What is meant by sacrificing ratio?
What is meant by paid up capital?
List any two items that need adjustment in the books of accounts of a firm at the time of admission of a partner.
What is meant by under subscription?
Identify situation, under which the court may order for dissolution of a partnership firm.
Mukesh and Ramesh are Partners sharing profits and losses in the ratio of 2:1 respectively. They admit Rakesh as Partner with 1/4th share is profits with guaranteed that his share of profit shall be at least Rs 55,000. The net profit of the firm for the year ending 31st March 2013 was Rs 1,60,000. Prepare profit and loss appropriation account
F. Ltd. issued Rs 7,00,000,12% debentures of Rs 100 each at a premium of 5% redeemable at a premium of 20%. Pass necessary Journal entries.
(a) K,L and Z are partners sharing profits in the ratio of 4 : 3 : 2 respectively.L retired and surrendered 1/9th of his share of profit to K and remaining in favour of Z. Calculate new profit sharing ratio of K and Z.
(b) Arun, Varun and Charan were partners sharing profits in the ratio of 1/2, 3/10 and 1/5 respectively. Varun retired from the firm and Arun and Charan decided to share future profits in 3:2 ratio. Calculate gaining ratio of Arun and Charan.
X Ltd. purchased a running business from G Ltd. for a sum of Rs 18,00,000 payable by issue of equity shares of Rs 100 each at a premium of Rs 20 per share. The assets and liabilities consisted of the following:
Plant Rs 3,50,000, Land Rs 6,00,000, stock Rs 4,50,000, and creditors Rs 1,00,000. Pass necessary Journal entries.
Hina and Neeraj were partners in a firm sharing profits in the ratio of 3 : 2. Their capitals were Rs 80,000 and Rs 50,000 respectively. They admitted Seema in the firm on 1st January, 2013 as a new partner for 1/5th share in the future profits. Seema brought Rs 60,000 as her capital. Calculate the value of Goodwill of the firm and record necessary journal entries on Seema’s admission.
B. Ltd was registered with an authorised capital of Rs 20,00,000 divided into equity shares of Rs 10 each. The company invited applications for the issue of 1,00,000 shares. Applications for 96,000 shares were received. All calls were made and were duly received except the final call of Rs 2 per share on 2,000 shares. All these shares were forfeited and later on re-issued at Rs 18,000 as fully paid.
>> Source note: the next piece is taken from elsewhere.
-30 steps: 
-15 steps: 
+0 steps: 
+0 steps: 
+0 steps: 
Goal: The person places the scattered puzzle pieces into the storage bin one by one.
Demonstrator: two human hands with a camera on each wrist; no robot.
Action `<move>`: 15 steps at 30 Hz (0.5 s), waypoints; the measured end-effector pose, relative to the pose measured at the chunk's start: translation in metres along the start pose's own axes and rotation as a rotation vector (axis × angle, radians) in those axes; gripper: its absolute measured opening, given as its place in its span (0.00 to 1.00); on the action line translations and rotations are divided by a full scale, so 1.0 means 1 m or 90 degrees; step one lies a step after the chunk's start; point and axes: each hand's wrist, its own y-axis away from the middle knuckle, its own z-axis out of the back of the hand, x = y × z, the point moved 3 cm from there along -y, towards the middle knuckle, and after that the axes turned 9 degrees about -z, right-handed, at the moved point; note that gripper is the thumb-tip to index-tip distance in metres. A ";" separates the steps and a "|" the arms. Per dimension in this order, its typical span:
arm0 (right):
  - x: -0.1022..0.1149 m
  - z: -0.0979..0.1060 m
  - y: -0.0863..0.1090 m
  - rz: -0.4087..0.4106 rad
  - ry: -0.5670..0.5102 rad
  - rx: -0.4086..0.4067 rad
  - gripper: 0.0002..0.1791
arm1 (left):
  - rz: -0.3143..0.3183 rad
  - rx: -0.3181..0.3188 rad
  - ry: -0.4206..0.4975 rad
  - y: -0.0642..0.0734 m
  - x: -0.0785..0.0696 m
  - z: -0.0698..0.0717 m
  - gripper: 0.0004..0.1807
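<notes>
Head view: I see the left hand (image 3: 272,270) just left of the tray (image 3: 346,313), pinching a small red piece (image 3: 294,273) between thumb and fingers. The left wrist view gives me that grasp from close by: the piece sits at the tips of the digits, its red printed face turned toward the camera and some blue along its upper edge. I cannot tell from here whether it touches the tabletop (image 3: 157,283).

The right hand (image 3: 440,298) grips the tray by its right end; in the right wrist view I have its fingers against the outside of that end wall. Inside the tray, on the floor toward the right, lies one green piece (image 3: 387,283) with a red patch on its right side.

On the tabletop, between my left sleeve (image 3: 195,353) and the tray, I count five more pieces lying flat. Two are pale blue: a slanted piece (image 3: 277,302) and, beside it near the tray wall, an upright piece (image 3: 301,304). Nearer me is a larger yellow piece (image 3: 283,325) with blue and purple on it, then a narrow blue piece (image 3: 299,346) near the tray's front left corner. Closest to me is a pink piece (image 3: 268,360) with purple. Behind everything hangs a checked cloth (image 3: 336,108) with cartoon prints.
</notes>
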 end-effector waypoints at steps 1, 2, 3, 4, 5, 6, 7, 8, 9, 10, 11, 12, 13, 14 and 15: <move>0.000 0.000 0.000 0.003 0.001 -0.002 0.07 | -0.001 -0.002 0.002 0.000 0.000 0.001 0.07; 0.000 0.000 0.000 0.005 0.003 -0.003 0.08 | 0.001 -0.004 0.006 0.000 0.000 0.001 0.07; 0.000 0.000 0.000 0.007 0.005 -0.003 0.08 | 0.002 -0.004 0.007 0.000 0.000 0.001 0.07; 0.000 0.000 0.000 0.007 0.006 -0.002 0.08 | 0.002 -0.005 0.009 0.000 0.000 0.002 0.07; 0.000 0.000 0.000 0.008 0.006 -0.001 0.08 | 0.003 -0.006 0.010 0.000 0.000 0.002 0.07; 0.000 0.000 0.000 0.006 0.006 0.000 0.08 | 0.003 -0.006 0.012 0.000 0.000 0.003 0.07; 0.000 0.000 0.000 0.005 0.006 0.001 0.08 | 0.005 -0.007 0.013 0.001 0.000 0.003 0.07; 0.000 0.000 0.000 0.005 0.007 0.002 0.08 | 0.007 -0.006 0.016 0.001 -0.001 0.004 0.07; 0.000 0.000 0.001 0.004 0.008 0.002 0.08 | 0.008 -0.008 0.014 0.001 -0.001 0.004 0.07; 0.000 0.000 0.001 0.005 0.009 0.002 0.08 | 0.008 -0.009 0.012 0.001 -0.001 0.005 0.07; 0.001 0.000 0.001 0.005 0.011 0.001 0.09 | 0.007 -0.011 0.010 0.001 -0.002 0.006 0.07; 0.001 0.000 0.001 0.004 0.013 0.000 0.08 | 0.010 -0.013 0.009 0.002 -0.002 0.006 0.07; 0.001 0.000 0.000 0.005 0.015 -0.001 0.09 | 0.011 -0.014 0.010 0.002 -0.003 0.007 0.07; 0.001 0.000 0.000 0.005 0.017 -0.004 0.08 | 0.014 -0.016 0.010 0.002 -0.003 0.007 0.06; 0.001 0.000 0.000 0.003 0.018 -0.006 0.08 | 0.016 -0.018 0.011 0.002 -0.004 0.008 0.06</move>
(i) Show how share capital will appear in the balance sheet of B Ltd. as per schedule III of the companies Act 2013.
(ii) Also prepare notes to accounts for the same.
On 1-4-2013, NK Ltd. had 20,000,11% Debentures of Rs 100 each outstanding:
(i) On 1-4-2014, the company purchased in the open market 2,000 of its own debentures at Rs 102 each and cancelled the same immediately.
(ii) On 1-4-2015, the company redeemed at par debentures of Rs 8,00,000 by draw of a lot
(iii) On 28-2-2016, the remaining debentures were purchased for immediate cancellation for Rs 7,89,900.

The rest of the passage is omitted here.